It is noted that to facilitate the communication between healthcare providers and patients, medical interpreters have to balance the expectation placed on them. The expectation implies the roles and standard set for interpreters that can be attributed to define whether they are qualified or not. However, when the expectation turns to be requirements, it causes medical interpreters are under great pressure when doing the assignments. Being neutral and impartial in the communication is impractical especially in the medical setting which is involved with legal issues since interpreters are not conduit role. Interestingly, being neutral is an attitude rather than a behaviour that is necessary in the certain condition, such as advocating for patients’ right.
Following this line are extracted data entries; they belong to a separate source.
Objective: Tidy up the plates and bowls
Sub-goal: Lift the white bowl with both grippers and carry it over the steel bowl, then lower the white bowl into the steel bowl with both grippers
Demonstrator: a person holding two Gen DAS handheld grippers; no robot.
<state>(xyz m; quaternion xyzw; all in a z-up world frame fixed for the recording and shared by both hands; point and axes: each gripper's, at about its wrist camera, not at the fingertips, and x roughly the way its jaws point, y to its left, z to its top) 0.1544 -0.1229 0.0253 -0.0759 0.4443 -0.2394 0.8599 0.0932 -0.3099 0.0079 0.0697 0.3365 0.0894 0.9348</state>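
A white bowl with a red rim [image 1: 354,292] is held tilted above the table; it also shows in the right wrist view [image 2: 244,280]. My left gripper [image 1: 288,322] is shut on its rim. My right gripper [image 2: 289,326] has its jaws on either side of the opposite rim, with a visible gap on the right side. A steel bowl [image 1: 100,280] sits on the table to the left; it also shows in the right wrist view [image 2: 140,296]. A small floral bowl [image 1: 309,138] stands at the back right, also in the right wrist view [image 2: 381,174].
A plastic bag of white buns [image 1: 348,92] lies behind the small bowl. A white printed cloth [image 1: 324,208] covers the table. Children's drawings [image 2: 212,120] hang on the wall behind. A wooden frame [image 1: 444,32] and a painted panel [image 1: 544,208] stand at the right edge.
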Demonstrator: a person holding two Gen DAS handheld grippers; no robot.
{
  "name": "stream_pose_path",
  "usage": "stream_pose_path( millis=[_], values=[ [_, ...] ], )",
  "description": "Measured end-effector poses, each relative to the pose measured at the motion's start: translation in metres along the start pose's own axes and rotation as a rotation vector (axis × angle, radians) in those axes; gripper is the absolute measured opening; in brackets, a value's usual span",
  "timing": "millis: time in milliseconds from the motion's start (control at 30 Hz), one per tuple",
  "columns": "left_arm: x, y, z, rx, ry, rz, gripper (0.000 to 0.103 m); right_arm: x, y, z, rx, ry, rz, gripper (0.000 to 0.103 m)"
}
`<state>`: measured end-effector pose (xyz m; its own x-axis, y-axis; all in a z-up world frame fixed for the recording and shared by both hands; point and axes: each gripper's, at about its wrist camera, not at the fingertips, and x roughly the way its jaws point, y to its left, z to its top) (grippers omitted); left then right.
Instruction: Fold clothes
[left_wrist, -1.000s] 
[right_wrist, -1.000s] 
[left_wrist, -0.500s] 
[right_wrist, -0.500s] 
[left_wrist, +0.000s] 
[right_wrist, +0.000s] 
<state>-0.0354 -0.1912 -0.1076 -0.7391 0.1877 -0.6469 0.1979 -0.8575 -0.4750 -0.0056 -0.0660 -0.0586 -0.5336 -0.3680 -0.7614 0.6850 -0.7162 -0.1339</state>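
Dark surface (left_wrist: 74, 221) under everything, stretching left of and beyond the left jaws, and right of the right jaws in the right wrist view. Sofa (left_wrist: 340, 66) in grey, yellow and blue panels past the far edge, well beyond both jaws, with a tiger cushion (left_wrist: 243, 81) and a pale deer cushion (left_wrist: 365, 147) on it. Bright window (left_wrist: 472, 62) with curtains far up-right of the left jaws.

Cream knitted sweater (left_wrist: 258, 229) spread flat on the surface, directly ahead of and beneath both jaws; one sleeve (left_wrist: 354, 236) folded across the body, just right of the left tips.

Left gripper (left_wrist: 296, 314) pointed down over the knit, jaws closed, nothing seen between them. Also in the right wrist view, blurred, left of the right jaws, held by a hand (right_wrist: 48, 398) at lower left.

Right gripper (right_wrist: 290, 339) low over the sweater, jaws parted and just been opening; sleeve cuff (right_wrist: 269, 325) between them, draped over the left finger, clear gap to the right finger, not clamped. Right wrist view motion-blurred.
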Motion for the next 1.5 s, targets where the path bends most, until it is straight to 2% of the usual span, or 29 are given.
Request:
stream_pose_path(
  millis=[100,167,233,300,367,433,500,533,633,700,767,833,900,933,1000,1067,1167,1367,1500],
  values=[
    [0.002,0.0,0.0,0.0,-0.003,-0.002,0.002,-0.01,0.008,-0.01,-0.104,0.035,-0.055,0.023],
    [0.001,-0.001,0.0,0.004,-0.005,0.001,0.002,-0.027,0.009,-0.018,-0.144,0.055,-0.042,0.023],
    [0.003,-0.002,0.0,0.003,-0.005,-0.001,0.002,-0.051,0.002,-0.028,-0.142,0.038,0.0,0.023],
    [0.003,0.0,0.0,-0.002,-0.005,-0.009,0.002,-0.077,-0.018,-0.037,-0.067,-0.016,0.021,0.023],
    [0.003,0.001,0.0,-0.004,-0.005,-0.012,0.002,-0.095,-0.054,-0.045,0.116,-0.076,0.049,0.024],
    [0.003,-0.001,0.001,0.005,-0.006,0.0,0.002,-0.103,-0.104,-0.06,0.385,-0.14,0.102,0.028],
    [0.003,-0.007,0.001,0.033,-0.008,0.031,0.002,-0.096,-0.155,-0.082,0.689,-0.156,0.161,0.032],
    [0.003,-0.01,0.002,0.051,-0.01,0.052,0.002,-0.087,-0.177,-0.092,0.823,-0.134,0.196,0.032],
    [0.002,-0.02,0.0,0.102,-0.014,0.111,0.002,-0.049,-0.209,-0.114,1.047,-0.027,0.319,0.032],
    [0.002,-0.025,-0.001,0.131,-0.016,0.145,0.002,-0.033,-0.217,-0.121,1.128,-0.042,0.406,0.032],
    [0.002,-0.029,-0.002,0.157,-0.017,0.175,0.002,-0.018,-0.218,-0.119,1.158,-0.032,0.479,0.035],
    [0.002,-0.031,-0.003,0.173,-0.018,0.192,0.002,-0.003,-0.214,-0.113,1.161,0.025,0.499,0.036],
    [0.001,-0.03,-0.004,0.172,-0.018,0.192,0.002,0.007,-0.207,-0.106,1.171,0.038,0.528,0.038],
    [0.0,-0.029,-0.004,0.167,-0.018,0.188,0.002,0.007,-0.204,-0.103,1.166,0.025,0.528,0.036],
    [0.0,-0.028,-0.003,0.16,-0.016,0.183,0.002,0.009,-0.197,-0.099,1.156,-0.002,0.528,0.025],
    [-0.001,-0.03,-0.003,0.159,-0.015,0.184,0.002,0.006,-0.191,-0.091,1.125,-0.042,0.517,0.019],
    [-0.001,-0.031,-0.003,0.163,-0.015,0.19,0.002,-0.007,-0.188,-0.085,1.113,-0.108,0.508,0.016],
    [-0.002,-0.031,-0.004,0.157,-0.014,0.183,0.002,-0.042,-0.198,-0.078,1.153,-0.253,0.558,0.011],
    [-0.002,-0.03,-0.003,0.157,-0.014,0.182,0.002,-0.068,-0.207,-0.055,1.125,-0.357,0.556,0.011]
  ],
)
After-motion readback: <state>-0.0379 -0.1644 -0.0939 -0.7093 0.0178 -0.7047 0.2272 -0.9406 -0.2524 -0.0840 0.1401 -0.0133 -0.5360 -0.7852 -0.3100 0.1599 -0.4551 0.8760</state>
Interpreters are easily caught in the dilemma that implies the pre-education is not comprehensive, however, they are ‘chameleons, they have to lend themselves to the topic under discussion, and blend themselves with the general decor’ (Cremona and Mallia 2001:301).  ‘The linguistic data, both quantitative and qualitative, points strongly away from a conclusion that interpreters are acting as “advocates” or “ambassadors” for interpreted patients, but are rather acting, at least in part, as informational gatekeepers who keep the interview “on track” and the physician on schedule’ (Davidson 2000:22). This dissertation suggests that the interpreting training program should be designed and modified to fit the current trend because more and more new modes of interpreting has appeared in medical settings that interpreting for immigrants and foreign patients are not the only tasks which require rather than good interpreting skills but the ‘role play’.
Feedback from the tutor
1) I would recommend that you include a brief introduction to each chapter explaining what you will discuss in that chapter and include a ‘mini’ conclusion at the end of chapter summarising the outcomes of your discussion and providing a link to the next chapter.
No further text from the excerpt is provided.